Cost-aware Bayesian Optimization via the Pandora's Box Gittins Index
This work addresses the challenge of resource-efficient optimization for practitioners in fields like machine learning and engineering, though it is incremental as it adapts an existing economic theory to a new context.
The paper tackles the problem of incorporating evaluation costs into Bayesian optimization by connecting it to the Pandora's Box problem from economics, using the Gittins index as an acquisition function. The result is a method that performs well empirically, especially in medium-high dimensions, and also improves classical Bayesian optimization without explicit costs.

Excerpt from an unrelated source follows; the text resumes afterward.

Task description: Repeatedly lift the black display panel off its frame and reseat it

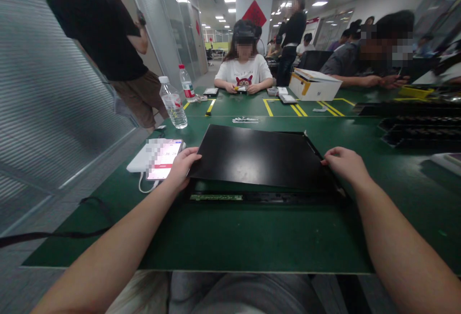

Bayesian optimization is a technique for efficiently optimizing unknown functions in a black-box manner. To handle practical settings where gathering data requires use of finite resources, it is desirable to explicitly incorporate function evaluation costs into Bayesian optimization policies. To understand how to do so, we develop a previously-unexplored connection between cost-aware Bayesian optimization and the Pandora's Box problem, a decision problem from economics. The Pandora's Box problem admits a Bayesian-optimal solution based on an expression called the Gittins index, which can be reinterpreted as an acquisition function. We study the use of this acquisition function for cost-aware Bayesian optimization, and demonstrate empirically that it performs well, particularly in medium-high dimensions. We further show that this performance carries over to classical Bayesian optimization without explicit evaluation costs. Our work constitutes a first step towards integrating techniques from Gittins index theory into Bayesian optimization.